На заре десятого дня аперта суура Ранда, одна из пасечниц, обнаружила, что ночью какие-то негодяи залезли в сарайчик, разбили часть горшков и унесли два контейнера с мёдом. Событие было эпохальное. Когда я пришёл в трапезную завтракать, все его обсуждали, и продолжали обсуждать, когда я уходил оттуда около семи. Мне надо было в девять стоять у годовых ворот. Самый быстрый путь лежал через экстрамурос, однако вчерашние раздумья о Тулии навели меня на мысль пройти нижним лабиринтом, как она в шесть лет. Предполагалось, что Тулия одолела его за полдня. Я рассчитывал в свои восемнадцать успеть за час, но для верности вышел за два и в итоге управился за час с половиной.
Когда пробило девять, я, прикрыв голову краем стлы и расправив складки, стоял у основания моста, ведущего к годовым воротам. Передо мной высился их зубчатый бастион. И ворота, и мост были той же конструкции, что в деценарском матике, но вдвое больше и куда богаче украшены. За воротами я видел площадь, где в первый день аперта унариев встречали четыре сотни стосковавшихся друзей и родственников.

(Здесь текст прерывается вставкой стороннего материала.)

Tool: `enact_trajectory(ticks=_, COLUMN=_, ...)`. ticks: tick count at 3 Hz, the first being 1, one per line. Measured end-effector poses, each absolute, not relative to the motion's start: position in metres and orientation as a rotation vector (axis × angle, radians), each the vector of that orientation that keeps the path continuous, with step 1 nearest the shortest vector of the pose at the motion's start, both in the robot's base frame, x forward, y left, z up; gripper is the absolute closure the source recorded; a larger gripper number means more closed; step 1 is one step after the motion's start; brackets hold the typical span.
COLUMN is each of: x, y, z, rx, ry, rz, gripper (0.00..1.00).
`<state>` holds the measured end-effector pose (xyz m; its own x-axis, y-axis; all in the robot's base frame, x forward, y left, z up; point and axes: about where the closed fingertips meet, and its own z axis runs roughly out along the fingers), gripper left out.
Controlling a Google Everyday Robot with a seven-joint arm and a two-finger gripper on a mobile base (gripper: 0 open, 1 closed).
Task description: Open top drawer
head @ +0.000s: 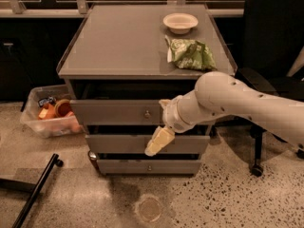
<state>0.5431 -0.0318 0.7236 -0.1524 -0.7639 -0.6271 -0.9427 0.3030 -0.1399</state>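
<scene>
Your gripper (159, 141) sits centre frame, below the knob (147, 113) of the top drawer (114, 112).
Its grip: cannot tell. The bin (34, 123) at left holds orange items (60, 109).

Single camera, set high in front of the cabinet (128, 46), angled downward.
The view faces the cabinet's front and top at moderate range. The arm (237, 101) enters from the right edge. The gripper (156, 144) sits near centre, just below the top drawer (114, 112), over the middle drawer (118, 144). The floor (223, 198) fills the lower frame.
</scene>
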Motion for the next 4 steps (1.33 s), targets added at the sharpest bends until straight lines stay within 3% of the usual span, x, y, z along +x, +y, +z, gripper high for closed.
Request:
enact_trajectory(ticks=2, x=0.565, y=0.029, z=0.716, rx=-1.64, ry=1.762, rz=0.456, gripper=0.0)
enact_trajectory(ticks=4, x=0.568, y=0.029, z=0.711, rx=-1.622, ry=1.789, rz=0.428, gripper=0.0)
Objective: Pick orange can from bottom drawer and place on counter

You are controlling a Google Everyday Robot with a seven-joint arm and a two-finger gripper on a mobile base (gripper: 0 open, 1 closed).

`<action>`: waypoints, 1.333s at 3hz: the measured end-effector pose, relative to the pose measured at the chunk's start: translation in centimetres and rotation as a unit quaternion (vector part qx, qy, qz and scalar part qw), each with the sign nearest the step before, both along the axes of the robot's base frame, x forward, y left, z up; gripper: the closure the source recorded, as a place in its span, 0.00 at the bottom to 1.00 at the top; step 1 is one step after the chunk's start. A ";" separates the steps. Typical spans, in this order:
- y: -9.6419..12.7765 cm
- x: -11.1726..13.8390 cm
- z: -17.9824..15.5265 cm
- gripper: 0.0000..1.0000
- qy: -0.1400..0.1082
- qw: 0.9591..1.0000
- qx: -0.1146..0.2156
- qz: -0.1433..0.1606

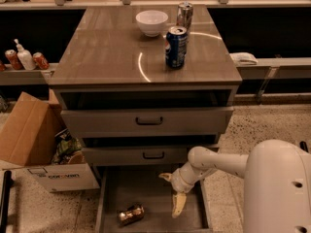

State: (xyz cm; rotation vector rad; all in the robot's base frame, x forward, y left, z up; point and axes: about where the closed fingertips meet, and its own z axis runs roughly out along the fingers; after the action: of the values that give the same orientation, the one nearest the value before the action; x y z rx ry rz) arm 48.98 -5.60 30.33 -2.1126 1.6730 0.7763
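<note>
The orange can (131, 214) lies on its side on the floor of the open bottom drawer (150, 188), near its front left. My gripper (171, 191) hangs over the drawer's right half, its fingers spread open and empty, one fingertip (165, 177) pointing left and the other (178, 205) pointing down. It is to the right of the can and apart from it. The counter (107, 52) is the glossy grey-brown top of the cabinet above.
On the counter stand a white bowl (151, 22), a blue can (176, 47) and a silver can (184, 14). A cardboard box (34, 140) stands left of the cabinet. Side shelves hold cans and a bottle (23, 58) on the left.
</note>
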 end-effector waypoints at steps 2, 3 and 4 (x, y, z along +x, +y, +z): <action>2.5 2.0 -3.7 0.00 -0.049 0.998 0.031 -0.002; 4.0 2.6 -5.3 0.00 -0.068 0.997 0.038 -0.003; 5.5 2.5 -6.5 0.00 -0.089 0.996 0.032 -0.004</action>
State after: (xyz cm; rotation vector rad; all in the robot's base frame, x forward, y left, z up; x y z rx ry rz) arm 51.51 -0.09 23.81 -2.0644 1.5423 0.6107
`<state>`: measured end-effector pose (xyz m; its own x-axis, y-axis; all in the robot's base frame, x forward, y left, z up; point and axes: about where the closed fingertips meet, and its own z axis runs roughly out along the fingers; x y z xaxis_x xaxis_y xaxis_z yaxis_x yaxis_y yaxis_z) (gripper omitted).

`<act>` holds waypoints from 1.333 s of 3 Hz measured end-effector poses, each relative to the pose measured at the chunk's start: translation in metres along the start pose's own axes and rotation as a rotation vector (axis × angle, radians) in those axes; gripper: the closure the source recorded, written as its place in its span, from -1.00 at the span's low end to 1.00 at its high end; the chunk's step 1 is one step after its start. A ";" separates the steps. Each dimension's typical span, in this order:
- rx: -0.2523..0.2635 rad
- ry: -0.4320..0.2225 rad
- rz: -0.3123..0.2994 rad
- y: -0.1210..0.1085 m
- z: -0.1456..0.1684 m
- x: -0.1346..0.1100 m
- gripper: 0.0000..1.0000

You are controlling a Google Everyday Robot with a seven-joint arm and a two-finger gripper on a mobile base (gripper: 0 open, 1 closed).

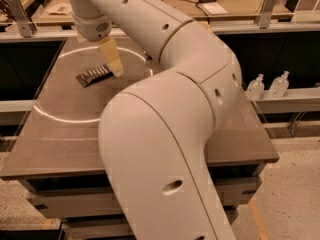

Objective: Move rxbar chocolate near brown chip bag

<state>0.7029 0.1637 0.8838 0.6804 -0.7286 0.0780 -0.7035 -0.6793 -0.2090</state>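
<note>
Brown table [60,134] fills most of your view, and the rxbar [94,76] lies flat on its far left part, inside a bright ring of light [55,118] cast on the surface. The bar sits at a slant, its right end farther from you than its left. Your gripper [115,66] hangs at that right end, pointing down from the wrist above it. You cannot tell whether it touches the wrapper, nor whether it is open or closed. From there the white arm [165,134] sweeps right and towards you, its bulk covering the middle and right of the table. Off to your right, two clear bottles [255,87] stand side by side on a low ledge [295,100] beyond the table's edge.
</note>
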 end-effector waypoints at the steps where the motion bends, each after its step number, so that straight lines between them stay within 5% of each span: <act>1: -0.024 -0.017 -0.016 0.003 0.013 -0.001 -1.00; 4: -0.060 -0.118 -0.039 -0.009 0.047 -0.044 -1.00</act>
<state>0.6889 0.2059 0.8362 0.7246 -0.6885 -0.0315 -0.6846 -0.7136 -0.1489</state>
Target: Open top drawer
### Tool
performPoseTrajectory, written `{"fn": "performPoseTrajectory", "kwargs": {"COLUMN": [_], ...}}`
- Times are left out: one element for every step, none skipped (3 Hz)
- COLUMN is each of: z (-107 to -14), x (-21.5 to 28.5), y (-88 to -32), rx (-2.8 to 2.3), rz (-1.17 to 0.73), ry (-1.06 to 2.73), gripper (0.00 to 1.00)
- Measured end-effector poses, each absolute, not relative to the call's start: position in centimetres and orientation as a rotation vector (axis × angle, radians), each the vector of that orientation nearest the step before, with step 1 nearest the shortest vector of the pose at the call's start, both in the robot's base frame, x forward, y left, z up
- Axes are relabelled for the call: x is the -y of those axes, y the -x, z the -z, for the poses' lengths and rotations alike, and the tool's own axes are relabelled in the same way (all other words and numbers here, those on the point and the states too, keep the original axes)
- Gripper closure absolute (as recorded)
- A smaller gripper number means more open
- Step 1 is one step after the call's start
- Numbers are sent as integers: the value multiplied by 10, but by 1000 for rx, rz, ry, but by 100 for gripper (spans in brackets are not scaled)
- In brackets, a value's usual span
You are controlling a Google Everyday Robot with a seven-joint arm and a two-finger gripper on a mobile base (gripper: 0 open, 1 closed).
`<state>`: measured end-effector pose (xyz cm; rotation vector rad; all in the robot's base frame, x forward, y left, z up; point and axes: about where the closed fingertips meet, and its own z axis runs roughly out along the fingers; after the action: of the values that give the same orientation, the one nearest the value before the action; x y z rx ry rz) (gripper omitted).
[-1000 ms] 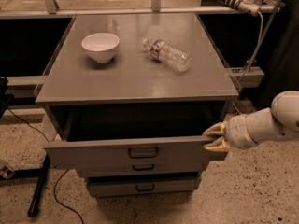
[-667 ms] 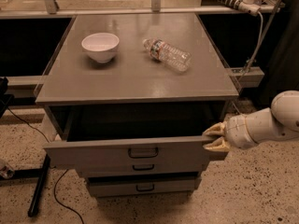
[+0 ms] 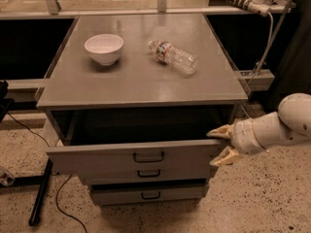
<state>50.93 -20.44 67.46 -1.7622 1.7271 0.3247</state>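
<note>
The top drawer [image 3: 107,157] of the grey cabinet is pulled out toward me, its dark inside showing under the cabinet top. Its flat grey front carries a small black loop handle [image 3: 148,157] at centre. My gripper [image 3: 219,146] comes in from the right on a white arm and sits at the right end of the drawer front. Its two cream fingertips [image 3: 217,132] are spread apart, one above and one below the front's upper edge, holding nothing.
Two narrower grey drawers [image 3: 146,194] sit below, slightly out. On the cabinet top [image 3: 131,81] are a white bowl [image 3: 104,48] and a clear plastic bottle [image 3: 173,57] lying on its side. A black stand leg [image 3: 41,191] and cable lie on the floor at left.
</note>
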Motion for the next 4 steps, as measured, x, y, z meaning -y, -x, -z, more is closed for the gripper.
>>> {"fn": "performPoseTrajectory", "kwargs": {"z": [-657,-652,-658,-659], "x": [198,194,194,194], "y": [-507,-503,-503,-503], "rx": [-1756,-1772,-1772,-1772], "rz": [-388,-421,-421,-421], "ry": [1764,1771,1771,1771], "gripper": [0,18,42,65]}}
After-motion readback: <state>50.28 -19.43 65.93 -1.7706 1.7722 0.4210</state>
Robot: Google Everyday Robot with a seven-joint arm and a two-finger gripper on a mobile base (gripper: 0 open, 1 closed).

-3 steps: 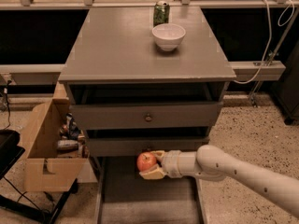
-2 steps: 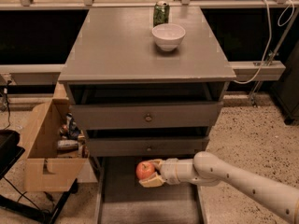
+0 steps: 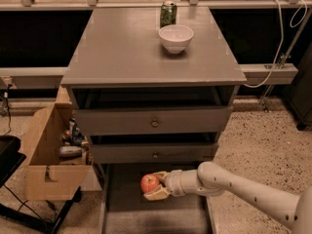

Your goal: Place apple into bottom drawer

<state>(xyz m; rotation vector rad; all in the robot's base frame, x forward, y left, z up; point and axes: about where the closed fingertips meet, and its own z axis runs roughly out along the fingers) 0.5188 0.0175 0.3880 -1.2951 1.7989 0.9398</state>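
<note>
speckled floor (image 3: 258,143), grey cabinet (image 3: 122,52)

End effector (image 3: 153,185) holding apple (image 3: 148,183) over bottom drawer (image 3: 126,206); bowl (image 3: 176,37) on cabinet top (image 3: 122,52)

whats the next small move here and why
Probably lower the gripper a little toward the floor of the bottom drawer before letting go. It is shut on the apple, over the open drawer just below the front of the middle drawer, and the apple seems to hang above the floor, so releasing now might let it drop and roll.
</note>
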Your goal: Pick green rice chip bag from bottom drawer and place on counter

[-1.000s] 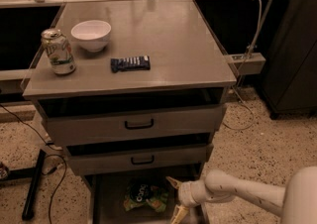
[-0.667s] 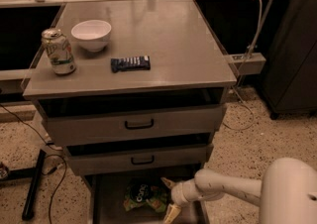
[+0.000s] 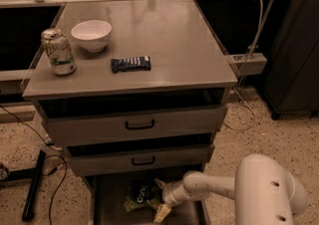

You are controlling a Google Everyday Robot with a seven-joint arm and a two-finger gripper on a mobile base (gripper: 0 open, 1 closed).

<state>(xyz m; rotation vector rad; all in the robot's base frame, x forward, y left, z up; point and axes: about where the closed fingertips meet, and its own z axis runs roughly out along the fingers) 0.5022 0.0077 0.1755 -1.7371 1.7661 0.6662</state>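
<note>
The green rice chip bag [image 3: 141, 195] lies crinkled on the floor of the open bottom drawer [image 3: 109, 208], below the two upper drawers. My gripper [image 3: 160, 199] reaches into the drawer from the right, at the bag's right edge. Its fingers stand apart, one above [image 3: 160, 184] and one below [image 3: 161, 213], and hold nothing. My white arm [image 3: 229, 186] runs in from the lower right. The grey counter [image 3: 169, 50] is the cabinet's top.
On the counter stand a soda can [image 3: 58, 52], a white bowl [image 3: 91, 35] and a flat dark blue wrapped bar [image 3: 130, 63]. A black stand leg [image 3: 32, 189] and cables lie on the floor at the left. A dark cabinet [image 3: 294, 45] stands at the right.
My arm has moved left, deeper into the bottom drawer, so the gripper now sits right beside the bag. The bag and the counter items have not moved.
</note>
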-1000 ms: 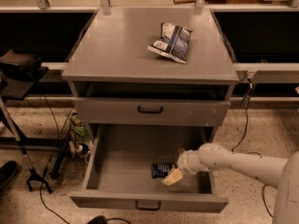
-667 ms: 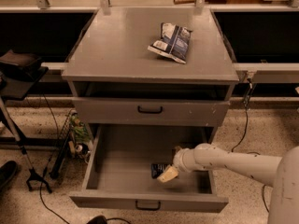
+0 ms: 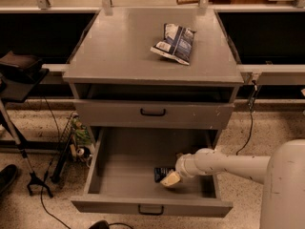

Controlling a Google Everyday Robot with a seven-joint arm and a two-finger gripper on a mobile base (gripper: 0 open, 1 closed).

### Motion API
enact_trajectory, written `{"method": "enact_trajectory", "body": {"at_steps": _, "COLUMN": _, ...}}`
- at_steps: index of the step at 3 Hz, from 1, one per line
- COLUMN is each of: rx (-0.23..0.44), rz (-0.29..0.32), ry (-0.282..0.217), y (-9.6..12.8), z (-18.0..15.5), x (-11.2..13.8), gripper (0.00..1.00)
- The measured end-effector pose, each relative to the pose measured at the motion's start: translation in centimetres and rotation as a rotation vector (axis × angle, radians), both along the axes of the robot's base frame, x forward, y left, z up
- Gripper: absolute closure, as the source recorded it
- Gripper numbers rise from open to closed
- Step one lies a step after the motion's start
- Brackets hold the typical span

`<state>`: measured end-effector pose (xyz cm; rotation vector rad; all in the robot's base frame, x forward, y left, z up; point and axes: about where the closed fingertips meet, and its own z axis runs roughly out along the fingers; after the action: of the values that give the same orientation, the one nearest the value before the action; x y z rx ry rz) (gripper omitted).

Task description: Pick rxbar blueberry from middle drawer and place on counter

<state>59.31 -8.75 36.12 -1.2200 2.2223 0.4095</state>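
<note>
Navy rxbar blueberry [image 3: 161,172]: lying flat on the drawer floor, right of centre and toward the near edge, its right end partly hidden; not yet lifted.
Grey middle drawer [image 3: 124,168]: standing pulled well out toward the near side, holding the bar.
Cream-tipped gripper [image 3: 170,179]: reaching in from the right on the pale arm [image 3: 224,163], sitting at the bar's right end; touching it or hanging just above it, cannot tell which.
Claw state: cannot tell whether spread wide, narrowed or gripping the bar.
Grey counter [image 3: 119,46]: lying flat at the top of the cabinet, not yet receiving the bar.
Crinkled snack bag [image 3: 174,43]: resting on the counter's far right part, well apart from the bar.
Scuffed upper drawer [image 3: 109,112]: sitting closed just above the open one.
Done, judging by the scene: drawer opened, bar reached.
Left, judging by the scene: securing the grasp, lifting the bar out, carrying it up, setting it on the counter.
Counts: one bar; one snack bag; two handled drawers, one open and one closed; two black handles [image 3: 153,112]; one arm; one gripper.
</note>
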Motion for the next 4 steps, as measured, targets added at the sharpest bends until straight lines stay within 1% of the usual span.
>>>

В моей сегодняшней группе было двадцать с небольшим экскурсантов. Треть составляли детишки лет десяти из базско-ортодоксальной сувины (во всяком случае, так я предположил по монашескому облачению их учительницы) в форменных костюмчиках, две трети — бюргеры, мастера и пены. Последних можно было издали узнать по габаритам. Среди бюргеров и мастеров тоже встречаются нехуденькие, но они хотя бы носят одежду, призванную это скрыть. Сейчас у пенов в моде было что-то типа футболок (яркое, с цифрами на спине), но огромного размера, так что плечи болтались в районе локтя, а нижний край доходил до колен. Штаны (нечто среднее между шортами и брюками) выступали из-под футболок примерно на ладонь, оставляя открытыми волосатые ноги над громадными дутыми кроссовками. На головах у пенов были свисающие на спину бурнусы с эмблемами компаний — производителей пива и надеваемые поверх чёрные очки-консервы, которые не снимались даже в помещении.
Впрочем, выделялись пены не только одеждой, но и тем, как они ходили (вразвалку, нарочито неторопливо) и стояли (всей позой выражая свою крутизну и, как мне казалось, некоторую враждебность). Так что я издали увидел, что сегодня в моей группе четыре пена. Я ничуть не испугался, поскольку в первые девять дней аперта экскурсии обошлись без серьёзных инцидентов. Фраа Делрахонес заключил, что нынешние пены придерживаются безобидной иконографии. Они были и вполовину не такие агрессивные, как старались выглядеть.
Я поднялся на середину моста, чтобы быть чуть повыше. Подошла группа. Я поздоровался и представился. Дети из сувины аккуратным рядком встали впереди. Пены, наоборот, держались подальше, чтобы подчеркнуть свою исключительную крутизну, и жали кнопки на жужулах или тянули сладкую воду из ведёрных бутылей. Через площадь спешили двое опоздавших, и я сперва двинулся медленно, чтобы они успели нас нагнать.